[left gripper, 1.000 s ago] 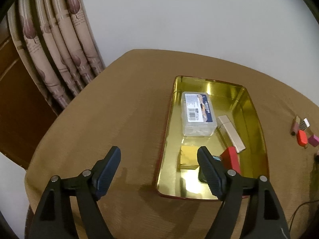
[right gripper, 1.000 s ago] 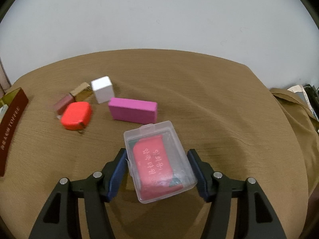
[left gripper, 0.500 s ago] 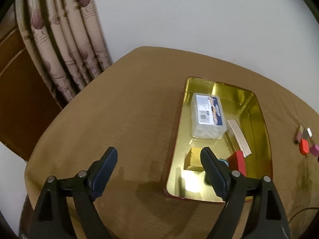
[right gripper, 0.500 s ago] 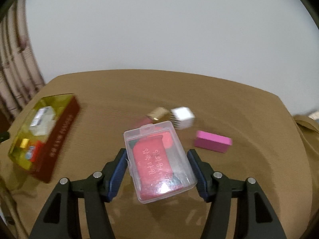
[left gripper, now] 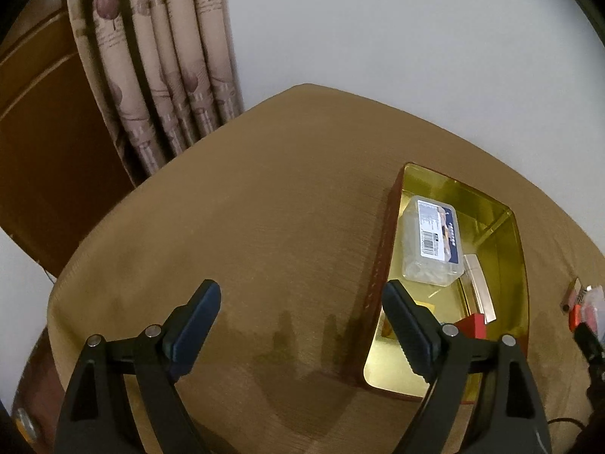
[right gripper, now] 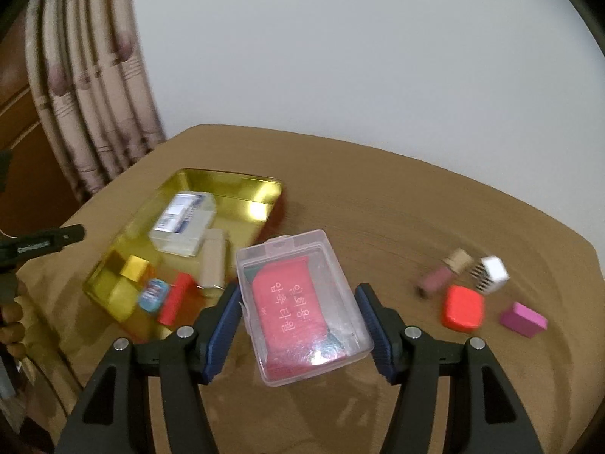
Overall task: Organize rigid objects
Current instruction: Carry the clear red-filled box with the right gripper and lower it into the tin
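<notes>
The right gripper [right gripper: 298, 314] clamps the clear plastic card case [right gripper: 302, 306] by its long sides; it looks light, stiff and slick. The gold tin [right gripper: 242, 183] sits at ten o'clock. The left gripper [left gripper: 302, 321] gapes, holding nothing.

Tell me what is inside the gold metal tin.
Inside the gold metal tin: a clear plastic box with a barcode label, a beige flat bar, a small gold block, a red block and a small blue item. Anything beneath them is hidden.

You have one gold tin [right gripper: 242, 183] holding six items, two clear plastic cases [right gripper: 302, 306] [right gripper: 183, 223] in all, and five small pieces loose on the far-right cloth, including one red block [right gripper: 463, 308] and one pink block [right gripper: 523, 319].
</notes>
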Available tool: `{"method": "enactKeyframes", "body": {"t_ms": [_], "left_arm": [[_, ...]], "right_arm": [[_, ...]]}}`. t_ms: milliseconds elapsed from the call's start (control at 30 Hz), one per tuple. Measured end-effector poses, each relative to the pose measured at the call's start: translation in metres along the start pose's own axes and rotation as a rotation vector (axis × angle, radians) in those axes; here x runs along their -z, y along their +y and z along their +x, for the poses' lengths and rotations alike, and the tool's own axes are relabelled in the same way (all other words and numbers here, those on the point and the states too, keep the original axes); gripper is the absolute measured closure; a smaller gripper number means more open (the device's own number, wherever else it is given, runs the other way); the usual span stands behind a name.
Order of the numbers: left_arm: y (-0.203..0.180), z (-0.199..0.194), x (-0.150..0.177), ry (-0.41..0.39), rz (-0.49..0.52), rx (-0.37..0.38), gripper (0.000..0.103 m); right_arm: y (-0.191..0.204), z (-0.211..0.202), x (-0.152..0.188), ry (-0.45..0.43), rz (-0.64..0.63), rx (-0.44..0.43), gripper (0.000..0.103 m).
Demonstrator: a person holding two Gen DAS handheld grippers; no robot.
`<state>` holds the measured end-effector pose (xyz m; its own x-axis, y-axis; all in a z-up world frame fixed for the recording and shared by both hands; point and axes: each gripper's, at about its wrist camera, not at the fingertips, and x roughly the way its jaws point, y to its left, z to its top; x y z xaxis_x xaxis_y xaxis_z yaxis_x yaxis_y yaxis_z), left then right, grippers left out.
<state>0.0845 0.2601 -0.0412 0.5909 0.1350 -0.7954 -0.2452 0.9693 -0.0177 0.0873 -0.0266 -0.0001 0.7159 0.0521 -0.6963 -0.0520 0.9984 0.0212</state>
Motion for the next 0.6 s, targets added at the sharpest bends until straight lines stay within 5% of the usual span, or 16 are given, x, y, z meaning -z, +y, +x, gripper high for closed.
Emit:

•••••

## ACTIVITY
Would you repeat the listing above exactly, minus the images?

## YOUR SOLUTION
[left gripper, 1.000 s ago] 
[right gripper, 1.000 s ago] 
[left gripper, 0.500 s ago] 
[right gripper, 0.500 s ago] 
[left gripper, now] 
[right gripper, now] 
Overall task: Organize rigid objects
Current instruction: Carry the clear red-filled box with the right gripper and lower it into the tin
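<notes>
The right gripper [right gripper: 298, 314] clamps the clear plastic card case [right gripper: 302, 306] by its long sides; it looks light, stiff and slick. The gold tin [right gripper: 242, 183] sits at ten o'clock. The left gripper [left gripper: 302, 321] gapes, holding nothing.

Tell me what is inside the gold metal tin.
Inside the gold metal tin: a clear plastic box with a barcode label, a beige flat bar, a small gold block, a red block and a small blue item. Anything beneath them is hidden.

You have one gold tin [right gripper: 242, 183] holding six items, two clear plastic cases [right gripper: 302, 306] [right gripper: 183, 223] in all, and five small pieces loose on the far-right cloth, including one red block [right gripper: 463, 308] and one pink block [right gripper: 523, 319].
</notes>
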Available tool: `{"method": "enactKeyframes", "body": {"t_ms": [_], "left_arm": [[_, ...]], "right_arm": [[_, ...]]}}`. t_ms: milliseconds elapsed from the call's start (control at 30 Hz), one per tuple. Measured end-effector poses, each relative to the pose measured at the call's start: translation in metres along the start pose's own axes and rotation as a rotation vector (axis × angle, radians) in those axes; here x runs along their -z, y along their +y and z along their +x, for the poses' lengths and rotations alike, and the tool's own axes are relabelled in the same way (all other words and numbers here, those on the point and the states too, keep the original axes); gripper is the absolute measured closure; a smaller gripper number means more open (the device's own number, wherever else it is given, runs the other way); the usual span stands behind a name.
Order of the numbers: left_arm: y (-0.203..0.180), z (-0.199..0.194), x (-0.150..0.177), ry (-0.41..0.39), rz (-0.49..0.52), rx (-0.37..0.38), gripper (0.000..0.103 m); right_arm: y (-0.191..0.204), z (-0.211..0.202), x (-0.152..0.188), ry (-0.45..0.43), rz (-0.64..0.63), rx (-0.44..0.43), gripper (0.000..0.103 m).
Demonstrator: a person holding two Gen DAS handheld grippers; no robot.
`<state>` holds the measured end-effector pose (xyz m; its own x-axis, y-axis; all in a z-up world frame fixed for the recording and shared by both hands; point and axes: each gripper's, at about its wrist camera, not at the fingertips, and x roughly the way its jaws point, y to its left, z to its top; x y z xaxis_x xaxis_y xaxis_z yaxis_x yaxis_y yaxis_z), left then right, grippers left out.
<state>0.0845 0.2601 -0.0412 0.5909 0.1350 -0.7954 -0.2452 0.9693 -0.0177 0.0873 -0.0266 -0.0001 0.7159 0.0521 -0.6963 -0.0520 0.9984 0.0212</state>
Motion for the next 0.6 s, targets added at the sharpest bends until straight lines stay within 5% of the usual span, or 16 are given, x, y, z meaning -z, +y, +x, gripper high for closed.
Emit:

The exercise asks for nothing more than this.